In some cases, the diagnosis may occasionally occur. Namely during an abdominal imaging prescribed for another reason, or in the supervision of pancreatic cysts, considered as potentially pioneers. In high -risk patients – BRCA, CDKN2A or STK11 mutations, or with family history – targeted surveillance is sometimes set up, but without standardized protocol.

Several teams, including those of the Massachusetts General Hospital and the University of Florence (ESMO Open, 2024), develop AI models capable of analyzing MRI, scanners and genetic data to identify early pancreatic anomalies. These systems learn to recognize motifs invisible to human eye. These subtleties could correspond to a pre-cancerous lesion or a high risk of transformation cyst.

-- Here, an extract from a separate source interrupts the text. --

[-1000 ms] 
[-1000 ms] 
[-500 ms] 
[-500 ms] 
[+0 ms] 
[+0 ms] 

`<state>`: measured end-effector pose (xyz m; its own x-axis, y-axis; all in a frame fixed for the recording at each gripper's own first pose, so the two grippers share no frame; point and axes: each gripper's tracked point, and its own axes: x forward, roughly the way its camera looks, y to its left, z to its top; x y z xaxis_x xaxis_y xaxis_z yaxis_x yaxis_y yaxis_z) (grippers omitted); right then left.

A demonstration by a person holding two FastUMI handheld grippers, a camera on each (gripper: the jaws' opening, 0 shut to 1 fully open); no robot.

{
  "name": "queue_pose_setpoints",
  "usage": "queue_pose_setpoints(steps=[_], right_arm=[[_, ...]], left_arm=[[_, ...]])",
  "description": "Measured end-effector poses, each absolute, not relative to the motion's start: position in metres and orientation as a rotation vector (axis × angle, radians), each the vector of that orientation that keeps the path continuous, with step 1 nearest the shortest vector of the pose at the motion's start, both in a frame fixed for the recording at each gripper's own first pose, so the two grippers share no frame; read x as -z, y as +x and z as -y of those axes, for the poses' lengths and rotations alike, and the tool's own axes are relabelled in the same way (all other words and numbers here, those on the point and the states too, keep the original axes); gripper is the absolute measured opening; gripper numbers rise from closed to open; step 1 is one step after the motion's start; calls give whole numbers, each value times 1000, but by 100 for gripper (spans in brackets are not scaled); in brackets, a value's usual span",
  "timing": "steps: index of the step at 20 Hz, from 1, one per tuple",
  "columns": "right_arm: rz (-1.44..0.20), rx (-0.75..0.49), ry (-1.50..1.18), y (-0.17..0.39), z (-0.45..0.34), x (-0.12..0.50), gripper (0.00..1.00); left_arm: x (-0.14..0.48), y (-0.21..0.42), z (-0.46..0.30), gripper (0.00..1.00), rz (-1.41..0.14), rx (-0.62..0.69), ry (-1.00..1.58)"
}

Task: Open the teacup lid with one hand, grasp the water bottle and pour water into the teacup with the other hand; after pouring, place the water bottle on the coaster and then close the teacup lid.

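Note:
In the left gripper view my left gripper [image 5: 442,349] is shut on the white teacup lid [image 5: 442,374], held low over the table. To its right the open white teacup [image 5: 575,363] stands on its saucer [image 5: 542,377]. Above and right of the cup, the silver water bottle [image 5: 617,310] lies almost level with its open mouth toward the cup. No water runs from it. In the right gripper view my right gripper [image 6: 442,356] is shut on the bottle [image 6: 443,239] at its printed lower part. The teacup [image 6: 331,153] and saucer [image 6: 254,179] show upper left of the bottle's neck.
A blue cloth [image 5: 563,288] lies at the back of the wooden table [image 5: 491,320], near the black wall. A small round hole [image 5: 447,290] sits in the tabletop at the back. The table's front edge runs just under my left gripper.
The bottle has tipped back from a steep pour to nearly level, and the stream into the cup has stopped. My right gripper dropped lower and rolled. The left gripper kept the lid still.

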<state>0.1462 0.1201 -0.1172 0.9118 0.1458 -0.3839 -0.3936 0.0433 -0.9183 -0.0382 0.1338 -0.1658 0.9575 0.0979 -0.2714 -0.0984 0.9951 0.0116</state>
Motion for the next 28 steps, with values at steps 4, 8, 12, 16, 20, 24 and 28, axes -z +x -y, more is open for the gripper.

Professor Alain Toledano confirms: “AI systems are already under development and some are tested in clinical areas. We can hope to see clinically validated tools in the coming years, but the wide deployment will take time. ”

The AI ​​will not replace clinicians, but it could become a complementary tool, capable of triggering further examinations in asymptomatic patients. In cancer as silent as the pancreas, this technological rupture could transform life expectancy.

A turning point? Yes, but not yet a revolution

After decades of stagnation, pancreatic cancer is gradually opening up to a new therapeutic approach: integrated, targeted, combined. It is no longer a unique molecule that is expected. Indeed, we aim for a reasoned chain of interventions, designed to bypass the tumor resistance and exploit the biological specificities of each patient.

Professor Alain Toledano sums up this perspective. “Treatment of the disease will require a combined approach, potentially including KRAS inhibitors, immunotherapy and other targeted agents.”

This logic is already embodied in several in progress tests. One of the most original was taken in 2025 by the University of Adelaide. This is the first human clinical trial in the world combining chemotherapy and faecal transplantation (FMT) in patients with inoperable pancreatic cancer. By trying to restore the intestinal microbiota before chemotherapy, the team hopes to improve the immune response and extend survival.

But if the scientific bases are laid, the challenges remain numerous: clinical validation, industrialization, accessibility. Pancreas cancer has not yet become a controllable disease. But the therapeutic framework changes, and with it, the ambition of researchers.

It's not just about winning a few months. It is now a question of completely rethinking the way of diagnosing, treating and anticipating this disease. This is, perhaps, the real turning point.